# WORK REQUEST
Go through the records below line by line and report how many lines include "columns", giving the number only.

[Opening SUPPLIED MATERIAL section]

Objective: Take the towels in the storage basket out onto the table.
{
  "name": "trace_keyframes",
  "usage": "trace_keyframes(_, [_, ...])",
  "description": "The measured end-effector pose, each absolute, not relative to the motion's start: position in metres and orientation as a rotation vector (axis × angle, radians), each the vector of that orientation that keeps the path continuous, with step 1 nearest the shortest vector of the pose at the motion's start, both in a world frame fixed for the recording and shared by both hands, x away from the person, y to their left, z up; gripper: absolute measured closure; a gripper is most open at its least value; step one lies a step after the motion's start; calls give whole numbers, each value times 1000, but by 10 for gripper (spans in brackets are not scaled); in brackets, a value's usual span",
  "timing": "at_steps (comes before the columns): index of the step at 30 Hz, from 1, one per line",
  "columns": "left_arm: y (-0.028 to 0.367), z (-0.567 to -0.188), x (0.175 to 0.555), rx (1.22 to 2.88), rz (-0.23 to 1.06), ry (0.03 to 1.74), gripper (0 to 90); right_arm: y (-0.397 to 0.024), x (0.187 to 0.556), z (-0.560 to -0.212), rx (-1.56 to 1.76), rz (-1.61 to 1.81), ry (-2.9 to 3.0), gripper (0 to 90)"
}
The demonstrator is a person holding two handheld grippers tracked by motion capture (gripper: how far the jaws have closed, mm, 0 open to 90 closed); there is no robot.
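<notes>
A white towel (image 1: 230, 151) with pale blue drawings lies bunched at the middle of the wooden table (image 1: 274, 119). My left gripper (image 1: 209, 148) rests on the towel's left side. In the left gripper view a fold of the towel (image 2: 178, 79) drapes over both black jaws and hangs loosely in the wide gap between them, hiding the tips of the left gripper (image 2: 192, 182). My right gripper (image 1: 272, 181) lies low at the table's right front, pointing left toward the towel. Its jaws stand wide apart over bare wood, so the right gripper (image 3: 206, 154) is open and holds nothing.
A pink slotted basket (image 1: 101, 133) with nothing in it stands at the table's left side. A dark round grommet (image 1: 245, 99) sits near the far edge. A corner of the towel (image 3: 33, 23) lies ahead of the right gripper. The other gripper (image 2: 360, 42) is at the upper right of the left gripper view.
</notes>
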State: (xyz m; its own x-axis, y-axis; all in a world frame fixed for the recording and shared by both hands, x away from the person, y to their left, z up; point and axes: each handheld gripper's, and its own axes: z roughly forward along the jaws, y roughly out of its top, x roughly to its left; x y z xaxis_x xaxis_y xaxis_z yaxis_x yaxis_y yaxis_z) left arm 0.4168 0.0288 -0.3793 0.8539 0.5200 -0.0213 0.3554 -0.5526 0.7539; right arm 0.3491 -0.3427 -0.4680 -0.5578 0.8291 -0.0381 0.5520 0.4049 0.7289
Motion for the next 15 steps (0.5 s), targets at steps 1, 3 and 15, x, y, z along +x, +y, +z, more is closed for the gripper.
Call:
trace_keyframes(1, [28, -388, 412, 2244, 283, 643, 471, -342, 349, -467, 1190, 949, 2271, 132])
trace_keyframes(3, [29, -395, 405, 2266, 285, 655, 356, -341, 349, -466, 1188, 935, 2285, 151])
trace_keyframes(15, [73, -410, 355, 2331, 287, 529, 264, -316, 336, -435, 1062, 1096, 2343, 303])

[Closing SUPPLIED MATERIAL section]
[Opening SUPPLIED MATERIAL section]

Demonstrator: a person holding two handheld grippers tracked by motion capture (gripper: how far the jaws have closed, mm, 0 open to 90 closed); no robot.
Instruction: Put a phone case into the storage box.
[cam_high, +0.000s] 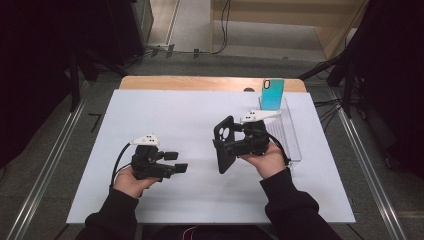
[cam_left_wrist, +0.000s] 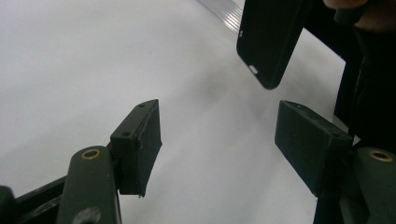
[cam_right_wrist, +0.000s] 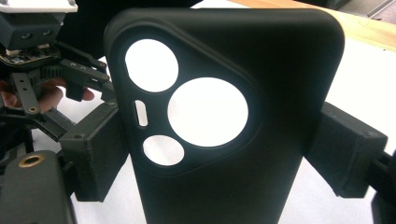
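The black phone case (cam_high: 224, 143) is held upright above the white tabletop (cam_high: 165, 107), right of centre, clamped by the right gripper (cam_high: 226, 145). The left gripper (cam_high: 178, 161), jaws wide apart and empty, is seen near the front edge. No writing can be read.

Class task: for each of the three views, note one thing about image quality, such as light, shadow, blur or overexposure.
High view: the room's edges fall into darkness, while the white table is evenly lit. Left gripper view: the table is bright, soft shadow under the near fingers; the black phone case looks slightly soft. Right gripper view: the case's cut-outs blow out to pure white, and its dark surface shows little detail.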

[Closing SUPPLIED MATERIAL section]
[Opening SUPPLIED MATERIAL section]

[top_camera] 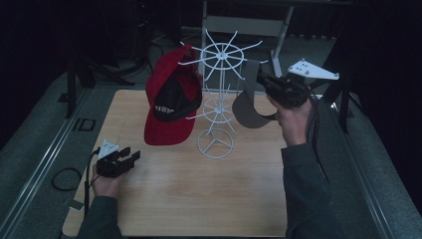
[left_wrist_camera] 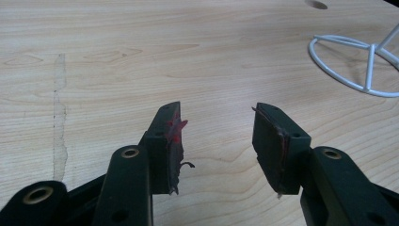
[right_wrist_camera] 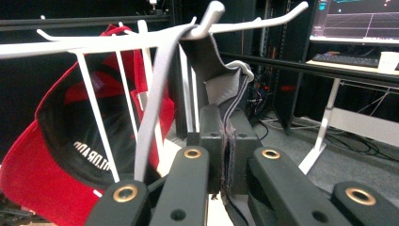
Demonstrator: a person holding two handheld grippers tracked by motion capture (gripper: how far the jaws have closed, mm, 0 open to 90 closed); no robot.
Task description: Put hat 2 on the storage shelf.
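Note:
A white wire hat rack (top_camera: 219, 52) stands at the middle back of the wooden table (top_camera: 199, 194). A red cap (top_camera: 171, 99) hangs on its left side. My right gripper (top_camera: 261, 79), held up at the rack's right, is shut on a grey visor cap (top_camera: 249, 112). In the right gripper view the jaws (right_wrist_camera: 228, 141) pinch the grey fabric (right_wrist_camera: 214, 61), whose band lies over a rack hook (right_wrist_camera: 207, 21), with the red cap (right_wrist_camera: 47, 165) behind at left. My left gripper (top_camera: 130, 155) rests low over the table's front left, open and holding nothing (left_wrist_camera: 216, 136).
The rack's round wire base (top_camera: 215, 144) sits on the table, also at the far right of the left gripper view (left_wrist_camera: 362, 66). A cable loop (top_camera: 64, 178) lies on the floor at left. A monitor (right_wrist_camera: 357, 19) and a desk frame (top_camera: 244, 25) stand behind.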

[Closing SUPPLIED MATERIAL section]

# ANSWER TO THE EXERCISE
2